* _PROMPT_
Could you reproduce, from the records below, everything from the line with "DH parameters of" down to the line with "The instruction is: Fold", keeping both of those lines and changing nothing?

* _GIVEN ENTRIES_

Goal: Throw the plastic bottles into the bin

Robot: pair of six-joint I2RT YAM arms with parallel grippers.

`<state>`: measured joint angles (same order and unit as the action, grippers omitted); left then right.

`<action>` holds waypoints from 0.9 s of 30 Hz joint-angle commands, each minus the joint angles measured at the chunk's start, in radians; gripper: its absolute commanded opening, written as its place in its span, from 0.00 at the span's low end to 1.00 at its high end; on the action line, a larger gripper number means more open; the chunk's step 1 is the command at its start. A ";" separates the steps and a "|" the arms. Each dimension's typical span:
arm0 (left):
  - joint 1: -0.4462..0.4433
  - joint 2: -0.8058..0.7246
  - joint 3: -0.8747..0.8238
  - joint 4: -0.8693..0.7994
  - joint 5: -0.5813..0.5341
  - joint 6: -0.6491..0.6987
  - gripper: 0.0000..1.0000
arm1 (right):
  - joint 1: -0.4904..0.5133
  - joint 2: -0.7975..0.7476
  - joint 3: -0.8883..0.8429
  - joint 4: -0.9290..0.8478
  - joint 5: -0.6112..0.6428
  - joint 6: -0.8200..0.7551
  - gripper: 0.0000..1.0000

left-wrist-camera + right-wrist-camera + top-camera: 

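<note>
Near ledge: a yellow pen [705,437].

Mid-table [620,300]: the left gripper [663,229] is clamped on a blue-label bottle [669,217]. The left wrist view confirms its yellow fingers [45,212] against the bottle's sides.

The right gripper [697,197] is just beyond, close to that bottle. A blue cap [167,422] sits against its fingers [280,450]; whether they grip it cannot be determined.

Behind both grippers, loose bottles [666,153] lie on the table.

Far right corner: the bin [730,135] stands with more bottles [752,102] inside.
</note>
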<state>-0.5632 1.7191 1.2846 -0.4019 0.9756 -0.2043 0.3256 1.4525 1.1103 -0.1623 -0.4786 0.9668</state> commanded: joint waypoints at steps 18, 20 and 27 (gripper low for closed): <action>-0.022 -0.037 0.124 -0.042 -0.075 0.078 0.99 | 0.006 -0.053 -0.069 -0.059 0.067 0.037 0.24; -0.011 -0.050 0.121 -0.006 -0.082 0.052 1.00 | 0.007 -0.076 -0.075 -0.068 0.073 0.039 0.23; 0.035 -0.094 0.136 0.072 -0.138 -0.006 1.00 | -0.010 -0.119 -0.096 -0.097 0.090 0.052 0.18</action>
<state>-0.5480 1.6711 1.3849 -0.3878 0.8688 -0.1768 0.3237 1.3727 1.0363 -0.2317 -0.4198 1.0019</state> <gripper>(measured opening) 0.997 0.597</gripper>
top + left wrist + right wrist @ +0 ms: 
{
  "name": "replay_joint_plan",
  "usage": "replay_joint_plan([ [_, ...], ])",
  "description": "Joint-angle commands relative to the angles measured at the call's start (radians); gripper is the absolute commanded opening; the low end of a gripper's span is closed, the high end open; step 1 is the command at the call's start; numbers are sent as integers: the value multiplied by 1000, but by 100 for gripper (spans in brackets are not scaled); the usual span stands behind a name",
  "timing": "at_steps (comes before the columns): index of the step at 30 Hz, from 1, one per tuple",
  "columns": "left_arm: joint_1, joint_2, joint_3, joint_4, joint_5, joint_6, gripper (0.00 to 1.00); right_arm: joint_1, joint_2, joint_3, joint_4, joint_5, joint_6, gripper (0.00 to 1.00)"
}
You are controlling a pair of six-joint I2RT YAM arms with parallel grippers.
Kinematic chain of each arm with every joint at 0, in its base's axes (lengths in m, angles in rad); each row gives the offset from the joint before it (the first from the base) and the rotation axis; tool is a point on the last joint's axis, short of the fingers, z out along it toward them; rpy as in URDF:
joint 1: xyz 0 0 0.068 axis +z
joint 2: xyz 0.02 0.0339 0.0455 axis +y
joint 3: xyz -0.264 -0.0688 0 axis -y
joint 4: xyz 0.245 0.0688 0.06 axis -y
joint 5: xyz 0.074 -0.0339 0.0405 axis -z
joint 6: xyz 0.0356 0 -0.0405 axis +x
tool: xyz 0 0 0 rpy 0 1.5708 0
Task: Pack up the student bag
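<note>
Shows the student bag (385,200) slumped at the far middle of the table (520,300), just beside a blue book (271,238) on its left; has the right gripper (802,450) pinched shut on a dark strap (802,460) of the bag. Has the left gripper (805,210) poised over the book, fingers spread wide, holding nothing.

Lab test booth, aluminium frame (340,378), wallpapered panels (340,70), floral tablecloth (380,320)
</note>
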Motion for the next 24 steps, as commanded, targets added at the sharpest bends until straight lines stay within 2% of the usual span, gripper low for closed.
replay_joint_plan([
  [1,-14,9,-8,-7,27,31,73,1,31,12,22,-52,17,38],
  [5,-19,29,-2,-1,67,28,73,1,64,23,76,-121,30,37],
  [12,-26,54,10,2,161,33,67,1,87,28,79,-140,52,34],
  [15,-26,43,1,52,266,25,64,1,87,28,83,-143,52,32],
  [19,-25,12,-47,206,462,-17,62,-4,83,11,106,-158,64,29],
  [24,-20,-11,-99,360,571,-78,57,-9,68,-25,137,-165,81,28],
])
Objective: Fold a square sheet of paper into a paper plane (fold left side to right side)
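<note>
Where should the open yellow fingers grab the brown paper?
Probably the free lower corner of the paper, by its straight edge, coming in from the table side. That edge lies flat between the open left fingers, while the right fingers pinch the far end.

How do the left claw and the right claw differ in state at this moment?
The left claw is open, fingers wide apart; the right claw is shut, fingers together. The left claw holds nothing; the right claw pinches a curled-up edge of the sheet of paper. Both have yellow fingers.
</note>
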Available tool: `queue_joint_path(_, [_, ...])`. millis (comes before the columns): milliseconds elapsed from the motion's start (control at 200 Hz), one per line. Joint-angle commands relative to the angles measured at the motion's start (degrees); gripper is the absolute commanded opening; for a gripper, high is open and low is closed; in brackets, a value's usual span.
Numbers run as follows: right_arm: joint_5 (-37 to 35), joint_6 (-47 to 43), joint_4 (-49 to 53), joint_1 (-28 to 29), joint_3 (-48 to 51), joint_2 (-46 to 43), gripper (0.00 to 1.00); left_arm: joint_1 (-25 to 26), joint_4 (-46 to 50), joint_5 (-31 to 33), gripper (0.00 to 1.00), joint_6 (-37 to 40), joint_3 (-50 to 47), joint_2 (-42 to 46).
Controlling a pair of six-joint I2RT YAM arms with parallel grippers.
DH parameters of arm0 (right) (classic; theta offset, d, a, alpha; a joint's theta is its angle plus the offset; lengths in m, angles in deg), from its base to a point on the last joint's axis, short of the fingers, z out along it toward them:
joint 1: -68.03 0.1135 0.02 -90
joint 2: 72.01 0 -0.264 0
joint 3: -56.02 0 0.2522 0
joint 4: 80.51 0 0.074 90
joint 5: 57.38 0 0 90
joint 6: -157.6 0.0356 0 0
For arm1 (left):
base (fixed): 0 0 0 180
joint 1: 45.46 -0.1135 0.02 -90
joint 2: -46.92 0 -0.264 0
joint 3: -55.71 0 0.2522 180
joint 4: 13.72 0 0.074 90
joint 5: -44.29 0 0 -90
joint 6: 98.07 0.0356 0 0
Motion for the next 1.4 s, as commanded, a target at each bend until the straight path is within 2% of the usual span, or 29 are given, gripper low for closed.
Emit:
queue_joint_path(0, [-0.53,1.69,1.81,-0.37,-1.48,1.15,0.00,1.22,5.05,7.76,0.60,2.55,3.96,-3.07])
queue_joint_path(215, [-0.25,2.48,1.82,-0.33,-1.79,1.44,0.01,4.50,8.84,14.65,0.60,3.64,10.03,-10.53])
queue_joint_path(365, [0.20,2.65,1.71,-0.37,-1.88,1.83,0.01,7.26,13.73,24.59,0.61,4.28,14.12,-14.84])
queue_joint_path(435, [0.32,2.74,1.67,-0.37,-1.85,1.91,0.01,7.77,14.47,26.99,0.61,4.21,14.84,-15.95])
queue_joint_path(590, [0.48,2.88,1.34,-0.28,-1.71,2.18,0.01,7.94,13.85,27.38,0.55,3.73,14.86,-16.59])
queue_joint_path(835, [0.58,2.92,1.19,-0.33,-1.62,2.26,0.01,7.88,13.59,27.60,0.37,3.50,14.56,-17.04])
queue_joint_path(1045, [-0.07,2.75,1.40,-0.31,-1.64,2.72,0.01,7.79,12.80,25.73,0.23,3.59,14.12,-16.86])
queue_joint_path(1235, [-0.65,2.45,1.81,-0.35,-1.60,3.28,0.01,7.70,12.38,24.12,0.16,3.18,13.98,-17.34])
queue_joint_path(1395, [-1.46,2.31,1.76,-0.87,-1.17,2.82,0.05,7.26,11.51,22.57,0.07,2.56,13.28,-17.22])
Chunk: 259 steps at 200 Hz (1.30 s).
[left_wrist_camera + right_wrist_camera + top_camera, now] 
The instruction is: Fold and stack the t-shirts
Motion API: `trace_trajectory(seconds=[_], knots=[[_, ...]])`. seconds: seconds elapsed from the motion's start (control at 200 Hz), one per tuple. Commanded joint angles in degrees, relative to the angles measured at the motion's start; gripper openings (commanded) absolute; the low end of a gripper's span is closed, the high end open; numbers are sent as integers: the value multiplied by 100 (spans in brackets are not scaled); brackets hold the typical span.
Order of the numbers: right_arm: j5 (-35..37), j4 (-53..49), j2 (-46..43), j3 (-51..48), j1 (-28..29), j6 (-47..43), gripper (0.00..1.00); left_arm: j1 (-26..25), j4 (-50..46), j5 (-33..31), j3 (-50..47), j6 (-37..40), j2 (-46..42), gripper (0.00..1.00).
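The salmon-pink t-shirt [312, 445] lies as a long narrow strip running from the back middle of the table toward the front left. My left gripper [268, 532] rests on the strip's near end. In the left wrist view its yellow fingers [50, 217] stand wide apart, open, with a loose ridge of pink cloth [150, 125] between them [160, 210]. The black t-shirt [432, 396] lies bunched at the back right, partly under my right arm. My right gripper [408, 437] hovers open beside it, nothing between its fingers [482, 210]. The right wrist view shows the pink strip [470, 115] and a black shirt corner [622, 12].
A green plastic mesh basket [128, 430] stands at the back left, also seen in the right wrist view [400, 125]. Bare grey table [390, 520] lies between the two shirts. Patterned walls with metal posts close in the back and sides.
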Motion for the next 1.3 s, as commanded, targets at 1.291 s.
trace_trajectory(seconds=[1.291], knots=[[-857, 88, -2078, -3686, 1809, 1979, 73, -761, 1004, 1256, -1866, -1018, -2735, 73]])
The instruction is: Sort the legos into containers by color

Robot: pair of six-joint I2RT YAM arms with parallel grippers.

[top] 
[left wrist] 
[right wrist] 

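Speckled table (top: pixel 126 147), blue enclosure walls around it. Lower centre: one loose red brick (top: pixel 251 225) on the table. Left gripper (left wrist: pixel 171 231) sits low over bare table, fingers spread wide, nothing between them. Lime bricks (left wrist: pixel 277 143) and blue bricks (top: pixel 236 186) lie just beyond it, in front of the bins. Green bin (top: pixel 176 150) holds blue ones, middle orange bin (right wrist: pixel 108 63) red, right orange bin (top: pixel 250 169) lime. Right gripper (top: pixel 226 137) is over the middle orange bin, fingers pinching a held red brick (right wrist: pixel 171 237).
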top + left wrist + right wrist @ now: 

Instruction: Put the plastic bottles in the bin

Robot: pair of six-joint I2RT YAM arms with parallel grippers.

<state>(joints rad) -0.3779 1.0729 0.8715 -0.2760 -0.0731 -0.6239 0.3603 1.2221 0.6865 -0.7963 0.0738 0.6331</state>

* _REPLY TO THE EXERCISE_
DH parameters of arm0 (right) (classic; theta offset, d, a, alpha; a joint's theta is its angle plus the offset; lengths in m, angles in deg), from its base to a point on the last joint's axis, short of the fingers, z out along it toward them:
joint 1: -68.03 0.1135 0.02 -90
joint 2: 72.01 0 -0.264 0
joint 3: -56.02 0 0.2522 0
joint 4: 80.51 0 0.074 90
joint 5: 57.38 0 0 90
joint 6: -157.6 0.0356 0 0
For arm1 (left):
base (fixed): 0 0 0 180
joint 1: 45.46 -0.1135 0.02 -90
joint 2: -46.92 0 -0.264 0
joint 3: -55.71 0 0.2522 180
joint 4: 13.72 0 0.074 90
joint 5: -44.29 0 0 -90
joint 6: 98.07 0.0356 0 0
Motion for the next 1.4 s, as commanded, a target at each bend until the straight path is within 2% of the usual span, or 29 are given, gripper low for closed.
Emit:
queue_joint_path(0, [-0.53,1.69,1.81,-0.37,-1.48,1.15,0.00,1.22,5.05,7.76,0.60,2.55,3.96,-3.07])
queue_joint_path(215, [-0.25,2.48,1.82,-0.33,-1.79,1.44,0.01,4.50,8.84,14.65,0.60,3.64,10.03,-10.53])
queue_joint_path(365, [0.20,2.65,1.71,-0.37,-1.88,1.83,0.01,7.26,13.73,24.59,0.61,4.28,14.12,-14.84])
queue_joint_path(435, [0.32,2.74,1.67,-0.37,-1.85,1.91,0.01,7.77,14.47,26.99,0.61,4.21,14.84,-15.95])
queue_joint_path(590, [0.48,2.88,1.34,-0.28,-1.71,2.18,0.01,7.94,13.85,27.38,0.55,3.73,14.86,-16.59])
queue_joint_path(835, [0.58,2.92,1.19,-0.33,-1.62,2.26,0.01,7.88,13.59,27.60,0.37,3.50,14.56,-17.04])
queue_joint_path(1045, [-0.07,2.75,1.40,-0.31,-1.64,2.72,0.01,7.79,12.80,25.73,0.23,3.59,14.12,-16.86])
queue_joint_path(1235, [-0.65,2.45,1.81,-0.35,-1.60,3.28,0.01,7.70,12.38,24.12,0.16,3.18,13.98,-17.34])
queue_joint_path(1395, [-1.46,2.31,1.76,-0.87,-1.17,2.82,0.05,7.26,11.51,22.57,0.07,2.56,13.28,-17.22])
Chunk: 259 steps at 200 Hz (1.30 s).
[left_wrist_camera + right_wrist_camera + top_camera, now] 
The instruction is: Fold and stack the t-shirts

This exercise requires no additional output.